- Born: 1961 (age 64–65) Benin City, Edo State, Nigeria
- Genres: Afro-boogie
- Years active: 1983–present
- Labels: His Master's Voice, Soundway Records

= Steve Monite =

Nigerian singer and songwriter

Steve Monite (born 1961) is a Nigerian singer and songwriter best known for the 1984 Afro-boogie song "Only You", the hit track and title of his album. The song had several versions and was produced by Chief Tony Okoroji for EMI Records in Nigeria.

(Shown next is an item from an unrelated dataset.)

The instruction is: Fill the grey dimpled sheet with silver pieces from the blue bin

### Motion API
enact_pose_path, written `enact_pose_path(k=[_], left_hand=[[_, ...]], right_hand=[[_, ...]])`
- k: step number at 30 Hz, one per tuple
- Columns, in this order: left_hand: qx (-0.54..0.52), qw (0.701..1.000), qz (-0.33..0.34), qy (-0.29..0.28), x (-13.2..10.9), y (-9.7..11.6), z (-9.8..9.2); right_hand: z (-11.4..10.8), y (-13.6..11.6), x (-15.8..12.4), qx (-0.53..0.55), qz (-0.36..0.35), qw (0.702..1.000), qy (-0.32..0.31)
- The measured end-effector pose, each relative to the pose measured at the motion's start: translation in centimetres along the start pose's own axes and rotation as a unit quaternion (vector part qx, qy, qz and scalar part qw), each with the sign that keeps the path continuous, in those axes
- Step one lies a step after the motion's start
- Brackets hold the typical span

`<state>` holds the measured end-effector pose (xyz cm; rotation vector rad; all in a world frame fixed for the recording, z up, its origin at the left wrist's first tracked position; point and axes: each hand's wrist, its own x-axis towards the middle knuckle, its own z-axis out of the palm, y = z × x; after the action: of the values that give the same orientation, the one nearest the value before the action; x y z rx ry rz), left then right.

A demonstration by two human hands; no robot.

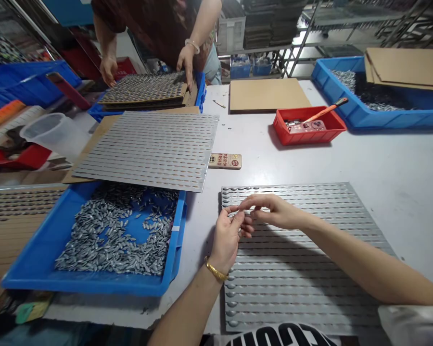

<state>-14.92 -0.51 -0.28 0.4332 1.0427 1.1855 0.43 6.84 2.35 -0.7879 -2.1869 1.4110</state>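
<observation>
My left hand (229,235), with a gold bracelet at its wrist, is curled closed at the left side of a grey slotted board (310,274). A glint of grey shows between its fingers, like the small leaf-shaped grey pieces in the blue tray. My right hand (276,211) reaches in from the right, its fingertips pinched against the left hand's fingers. What it pinches is too small and covered to make out. Leaf-shaped grey pieces (232,302) sit along the board's left edge, and several more (240,189) lie in its top row.
A blue tray (94,283) of loose grey pieces stands left, a second slotted board (147,154) resting over its back. Behind are a phone (225,161), a red bin (303,139), cardboard (269,93) and another blue tray (393,120). Opposite, a person's hands (186,60) hold a filled board.
</observation>
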Motion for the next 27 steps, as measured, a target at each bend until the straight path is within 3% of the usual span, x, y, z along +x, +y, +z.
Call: enact_pose_path(k=[3, 7, 10, 13, 16, 20, 23, 27], left_hand=[[0.031, 0.999, -0.014, -0.018, -0.2, 0.2, 0.1], [0.012, 0.996, -0.046, -0.074, -0.3, 0.2, 0.2], [-0.009, 0.993, -0.064, -0.096, -0.3, 0.2, 0.3], [-0.019, 0.993, -0.078, -0.090, -0.3, 0.1, 0.4], [-0.039, 0.994, -0.079, -0.056, -0.3, 0.2, 0.6], [-0.076, 0.995, -0.068, -0.003, -0.2, 0.4, 0.5], [-0.084, 0.994, -0.066, 0.009, -0.1, 0.4, 0.4], [-0.088, 0.994, -0.069, 0.016, 0.0, 0.3, 0.4]], right_hand=[[-0.3, 0.3, -0.3, 0.109, 0.059, 0.992, -0.026], [0.1, 1.3, -0.9, 0.254, 0.072, 0.964, -0.029], [0.7, 1.7, -1.6, 0.275, 0.068, 0.959, 0.001], [0.7, 2.0, -2.2, 0.179, 0.054, 0.982, 0.038], [-0.6, 3.6, -2.4, -0.036, 0.014, 0.994, 0.106], [-3.5, 7.4, -2.1, -0.280, -0.009, 0.938, 0.204], [-4.6, 9.6, -1.5, -0.379, -0.006, 0.908, 0.180], [-4.4, 10.2, -0.8, -0.411, -0.006, 0.897, 0.162]])
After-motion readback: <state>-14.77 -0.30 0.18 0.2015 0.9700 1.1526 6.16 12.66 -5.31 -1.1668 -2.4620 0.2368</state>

Hailed as the holy grail of 1980s Nigerian funk by contemporary critics and record collectors, "Only You" has received renewed attention after being covered live at the 2017 FYF Fest by R&B singer Frank Ocean with backing instrumentation by Alex G. The track was also covered by Theophilus London, featuring Tame Impala, in October 2018. It was first reissued by Triassic Tusk Records in Screamers, Bangers & Cosmic Synths. Then picked up and released on Soundway Records' Doing It In Lagos: Boogie, Pop & Disco in 1980s Nigeria, a compilation of Nigerian music from the 1980s.'

Monite's only album, Only You, was produced by Chief Tony Okoroji. Critics have noted its melodic darkness, space-age sound effects, and inventive instrumentation. The album also includes two versions of a track named after Nigerian writer Chinua Achebe’s 1958 novel Things Fall Apart. Original pressings of the album have sold for over $1,300. In 2017, Austrian label Presch Media GmbH bootlegged the album as part of a series of re-releases of rare Nigerian Afro-boogie recordings from the 1970s and '80s.

Only You, was reissued by Soundway Records in 2022.